To demand that the rich landowners pay their fair share, a land value tax should be implemented, once championed by Winston Churchill and Adam Smith. The tax would apply to all non-residential properties to penalise greedy developers from underutilising land. If you aren't living on the land, you should be forced to pay a rate of tax, encouraging the land to be made profitable. By valuing land at its optimum usage, which is whatever planning dictates it is best suited for, investment will be encouraged and jobs delivered.
Land taxes already exist in Denmark, Hong Kong and parts of the US and Australia. Labour's Land Campaign demonstrated how it could be effective, taking the town of Harrisburg, Pennsylvania as example.
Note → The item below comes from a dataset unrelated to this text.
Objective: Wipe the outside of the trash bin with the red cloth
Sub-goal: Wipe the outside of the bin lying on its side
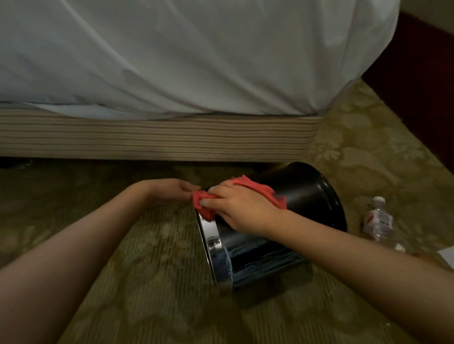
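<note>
Head view: right hand (239, 210) lies on top of the red cloth (265, 189), fingers curled down over a bunched part, pressing it onto the upper side of the trash bin (306, 194) near its chrome rim (208, 233). Left hand (173, 190) reaches to the cloth's left end at the rim; its fingertips are hidden behind the fabric, so I cannot tell whether it pinches cloth, steadies the rim or only touches. Bin lies on its side on the carpet (151, 251), mouth to the left, base toward the striped bed base (152, 141). Main risk as I judge it: a round bin on its side rolls under a sideways stroke (nothing visibly chocks it), toward the water bottle (378, 219) lying near on the right, or toward the bed. Bunched cloth covers little wall per pass, so missed bands are likely, and the side resting on the carpet gets skipped unless the bin is turned. The glossy wall may also let the cloth slip from under the palm.
</note>
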A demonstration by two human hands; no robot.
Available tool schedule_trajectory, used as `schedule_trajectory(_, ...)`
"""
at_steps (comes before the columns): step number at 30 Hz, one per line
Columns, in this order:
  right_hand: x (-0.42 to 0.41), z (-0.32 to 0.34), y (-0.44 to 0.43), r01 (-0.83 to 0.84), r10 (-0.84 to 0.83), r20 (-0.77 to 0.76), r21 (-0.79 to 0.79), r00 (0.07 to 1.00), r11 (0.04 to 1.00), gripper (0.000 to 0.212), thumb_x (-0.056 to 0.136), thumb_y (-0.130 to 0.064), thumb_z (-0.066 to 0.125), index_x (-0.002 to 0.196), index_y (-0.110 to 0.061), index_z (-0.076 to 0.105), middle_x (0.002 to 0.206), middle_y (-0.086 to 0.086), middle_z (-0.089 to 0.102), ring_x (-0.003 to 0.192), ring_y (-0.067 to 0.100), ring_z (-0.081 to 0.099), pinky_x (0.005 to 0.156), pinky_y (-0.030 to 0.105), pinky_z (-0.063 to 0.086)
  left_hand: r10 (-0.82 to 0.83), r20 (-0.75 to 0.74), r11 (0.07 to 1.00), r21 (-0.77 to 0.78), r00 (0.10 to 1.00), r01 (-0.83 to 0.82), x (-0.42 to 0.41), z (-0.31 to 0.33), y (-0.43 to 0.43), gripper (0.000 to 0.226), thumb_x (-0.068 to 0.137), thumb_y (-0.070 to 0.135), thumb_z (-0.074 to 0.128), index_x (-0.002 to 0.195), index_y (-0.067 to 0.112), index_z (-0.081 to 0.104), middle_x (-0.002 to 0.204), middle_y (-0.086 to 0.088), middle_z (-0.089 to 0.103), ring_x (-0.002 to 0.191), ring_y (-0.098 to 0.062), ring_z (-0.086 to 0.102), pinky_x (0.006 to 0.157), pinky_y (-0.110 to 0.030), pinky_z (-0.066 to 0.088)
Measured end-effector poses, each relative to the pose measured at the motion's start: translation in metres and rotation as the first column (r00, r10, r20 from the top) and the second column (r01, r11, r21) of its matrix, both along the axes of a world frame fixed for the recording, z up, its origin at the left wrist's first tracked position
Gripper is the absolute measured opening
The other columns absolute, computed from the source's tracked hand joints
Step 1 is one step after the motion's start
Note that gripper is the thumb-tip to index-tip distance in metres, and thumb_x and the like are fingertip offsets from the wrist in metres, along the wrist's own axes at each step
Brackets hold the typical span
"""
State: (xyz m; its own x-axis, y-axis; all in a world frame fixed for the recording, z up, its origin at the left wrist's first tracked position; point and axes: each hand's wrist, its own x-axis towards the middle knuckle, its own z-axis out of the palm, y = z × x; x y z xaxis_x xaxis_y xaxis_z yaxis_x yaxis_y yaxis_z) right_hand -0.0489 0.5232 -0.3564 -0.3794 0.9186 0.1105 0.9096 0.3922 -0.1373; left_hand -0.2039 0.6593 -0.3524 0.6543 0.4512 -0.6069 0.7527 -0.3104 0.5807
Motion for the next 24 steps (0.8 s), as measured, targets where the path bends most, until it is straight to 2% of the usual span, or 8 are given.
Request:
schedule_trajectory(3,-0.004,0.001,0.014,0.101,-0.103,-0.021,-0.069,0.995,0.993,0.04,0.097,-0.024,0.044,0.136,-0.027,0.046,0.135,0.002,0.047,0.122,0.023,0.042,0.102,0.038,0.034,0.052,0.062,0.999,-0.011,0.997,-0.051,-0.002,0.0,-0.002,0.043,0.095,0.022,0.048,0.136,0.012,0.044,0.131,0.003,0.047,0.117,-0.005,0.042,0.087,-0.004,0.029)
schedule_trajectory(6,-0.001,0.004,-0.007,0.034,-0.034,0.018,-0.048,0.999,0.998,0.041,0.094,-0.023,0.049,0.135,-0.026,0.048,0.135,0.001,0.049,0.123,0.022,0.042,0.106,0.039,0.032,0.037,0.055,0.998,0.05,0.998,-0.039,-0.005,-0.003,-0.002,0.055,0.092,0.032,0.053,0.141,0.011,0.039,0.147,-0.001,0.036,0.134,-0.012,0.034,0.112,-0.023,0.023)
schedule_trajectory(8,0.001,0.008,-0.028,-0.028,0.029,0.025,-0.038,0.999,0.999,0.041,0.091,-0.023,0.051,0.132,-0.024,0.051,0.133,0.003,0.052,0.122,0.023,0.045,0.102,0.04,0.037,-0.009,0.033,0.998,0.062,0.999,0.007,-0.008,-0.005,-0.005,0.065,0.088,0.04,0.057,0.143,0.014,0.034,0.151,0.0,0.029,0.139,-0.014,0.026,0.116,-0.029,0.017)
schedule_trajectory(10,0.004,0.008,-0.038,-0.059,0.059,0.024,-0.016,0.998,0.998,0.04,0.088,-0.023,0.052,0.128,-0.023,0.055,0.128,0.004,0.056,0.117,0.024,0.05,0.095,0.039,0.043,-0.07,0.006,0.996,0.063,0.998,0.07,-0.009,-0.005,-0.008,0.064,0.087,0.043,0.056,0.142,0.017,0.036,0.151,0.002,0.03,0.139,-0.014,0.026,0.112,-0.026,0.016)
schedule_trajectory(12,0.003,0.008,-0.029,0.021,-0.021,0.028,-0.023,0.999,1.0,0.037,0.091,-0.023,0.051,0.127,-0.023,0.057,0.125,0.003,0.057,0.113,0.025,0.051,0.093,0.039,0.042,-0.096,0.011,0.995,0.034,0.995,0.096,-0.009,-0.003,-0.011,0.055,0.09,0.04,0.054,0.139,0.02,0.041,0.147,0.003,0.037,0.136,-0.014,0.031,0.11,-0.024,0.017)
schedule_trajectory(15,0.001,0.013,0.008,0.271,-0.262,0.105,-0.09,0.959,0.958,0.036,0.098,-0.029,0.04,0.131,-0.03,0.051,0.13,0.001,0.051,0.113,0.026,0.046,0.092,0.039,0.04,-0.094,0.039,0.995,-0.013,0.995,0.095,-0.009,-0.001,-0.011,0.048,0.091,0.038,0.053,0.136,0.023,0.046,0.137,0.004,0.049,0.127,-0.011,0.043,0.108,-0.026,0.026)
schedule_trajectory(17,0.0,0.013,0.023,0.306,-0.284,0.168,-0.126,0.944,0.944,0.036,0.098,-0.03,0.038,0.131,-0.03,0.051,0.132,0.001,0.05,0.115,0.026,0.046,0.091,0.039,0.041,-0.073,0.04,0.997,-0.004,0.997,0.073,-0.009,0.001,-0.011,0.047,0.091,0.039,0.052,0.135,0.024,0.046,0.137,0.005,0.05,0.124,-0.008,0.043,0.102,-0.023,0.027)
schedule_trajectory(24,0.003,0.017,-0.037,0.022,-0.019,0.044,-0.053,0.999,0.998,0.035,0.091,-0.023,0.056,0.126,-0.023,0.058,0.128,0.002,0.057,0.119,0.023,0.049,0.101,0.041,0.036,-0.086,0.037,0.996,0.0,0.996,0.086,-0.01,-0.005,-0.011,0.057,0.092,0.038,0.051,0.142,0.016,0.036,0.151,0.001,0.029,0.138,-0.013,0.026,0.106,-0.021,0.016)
In 1982, Harrisburg was the second most run-down city in the US. After it employed the land value tax vacant sites fell by 85%, $4bn was invested in 32,000 new building permits, and the number of businesses shot from 1,908 to 8,864. Unsurprisingly given such a revival, unemployment fell 19%. Such policies are popular too. Harrisburg's mayor has been re-elected continuously since creating the tax thirty years ago.
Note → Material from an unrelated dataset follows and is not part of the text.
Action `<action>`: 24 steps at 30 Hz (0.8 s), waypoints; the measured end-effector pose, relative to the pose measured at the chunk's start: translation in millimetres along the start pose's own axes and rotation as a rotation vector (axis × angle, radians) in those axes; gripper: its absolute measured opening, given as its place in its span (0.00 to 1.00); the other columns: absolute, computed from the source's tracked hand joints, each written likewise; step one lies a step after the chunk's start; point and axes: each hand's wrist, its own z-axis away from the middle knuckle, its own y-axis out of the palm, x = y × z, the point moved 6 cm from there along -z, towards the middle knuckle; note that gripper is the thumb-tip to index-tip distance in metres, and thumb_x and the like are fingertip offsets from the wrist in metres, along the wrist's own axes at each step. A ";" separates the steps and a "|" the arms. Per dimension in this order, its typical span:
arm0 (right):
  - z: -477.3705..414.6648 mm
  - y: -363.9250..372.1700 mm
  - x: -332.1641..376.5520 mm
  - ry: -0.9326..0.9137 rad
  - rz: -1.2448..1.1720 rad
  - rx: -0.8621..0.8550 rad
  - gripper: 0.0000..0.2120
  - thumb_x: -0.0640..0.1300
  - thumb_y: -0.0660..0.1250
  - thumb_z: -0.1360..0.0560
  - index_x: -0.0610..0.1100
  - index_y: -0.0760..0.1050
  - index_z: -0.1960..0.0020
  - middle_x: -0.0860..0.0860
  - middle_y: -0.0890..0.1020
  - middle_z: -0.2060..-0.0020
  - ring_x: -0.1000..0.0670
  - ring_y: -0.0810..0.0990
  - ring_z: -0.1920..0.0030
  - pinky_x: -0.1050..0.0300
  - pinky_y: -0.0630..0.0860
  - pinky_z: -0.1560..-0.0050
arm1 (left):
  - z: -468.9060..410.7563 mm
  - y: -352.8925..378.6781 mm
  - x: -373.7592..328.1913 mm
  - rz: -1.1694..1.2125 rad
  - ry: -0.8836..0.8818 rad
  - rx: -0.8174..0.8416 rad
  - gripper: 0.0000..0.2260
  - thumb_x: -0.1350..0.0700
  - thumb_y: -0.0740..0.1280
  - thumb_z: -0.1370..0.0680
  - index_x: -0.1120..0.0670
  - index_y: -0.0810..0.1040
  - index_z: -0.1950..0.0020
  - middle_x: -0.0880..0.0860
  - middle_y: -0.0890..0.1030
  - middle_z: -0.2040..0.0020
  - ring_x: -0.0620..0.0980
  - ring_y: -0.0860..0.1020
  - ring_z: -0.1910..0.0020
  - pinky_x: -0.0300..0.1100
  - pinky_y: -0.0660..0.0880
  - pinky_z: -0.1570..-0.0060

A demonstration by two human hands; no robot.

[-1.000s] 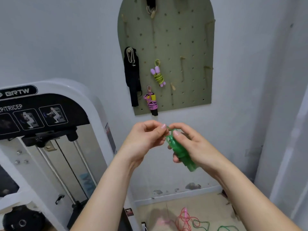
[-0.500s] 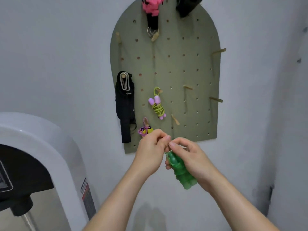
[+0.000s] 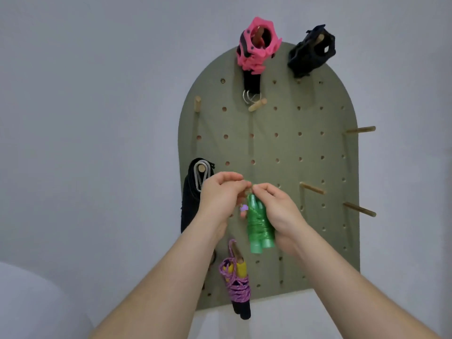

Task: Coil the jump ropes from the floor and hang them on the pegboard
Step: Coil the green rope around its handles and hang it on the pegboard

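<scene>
Left hand (image 3: 217,196), right hand (image 3: 276,209) pinch top of coiled green plastic jump rope (image 3: 259,223); best open its loop wide, seat fully over bare wooden peg (image 3: 311,188).

Centre of frame: the top end of the green jump rope (image 3: 259,226) is covered by the pinching fingers (image 3: 260,190) of the left hand (image 3: 220,196) and right hand (image 3: 277,209). Whether it sits on a peg cannot be told. A small purple and pink piece (image 3: 243,208) beside it is mostly hidden behind the left hand, which also covers part of the black strap (image 3: 189,199). Lower left: a white rounded shape (image 3: 29,304) is cut off by the edge and cannot be identified.
</scene>
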 end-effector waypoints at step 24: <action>-163.0 122.4 136.5 -0.616 0.363 -0.187 0.08 0.38 0.65 0.25 0.47 0.80 0.58 0.53 0.81 0.67 0.51 0.79 0.64 0.57 0.76 0.61 | -144.0 -40.8 -169.7 -0.811 0.804 -0.370 0.09 0.63 0.65 0.24 0.54 0.85 0.52 0.50 0.85 0.54 0.48 0.81 0.52 0.40 0.76 0.50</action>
If there is one unintended advantage to the parochial and nationalistic history syllabus drawn up by Michael Gove this year, it is that English children may learn about the brave men and women whose popular struggles against ruling elites have delivered us our welfare-based democracy. Figures like Tom Paine, the Chartists, Sylvia Pankhurst and Nye Bevan campaigned for the benefits and society we enjoy. Once again, Shelley faced it all, and understood what must be done. The Masque of Anarchy finishes: 'The old laws of England - they / Whose reverend heads with age are gray, / Children of a wiser day; / And whose solemn voice must be / Thine own echo - Liberty!'
To defeat the coalition of privilege and achieve real liberty, including freedom from poverty and want, we must commit to challenging the wealth of the few at the top who exploit the many below.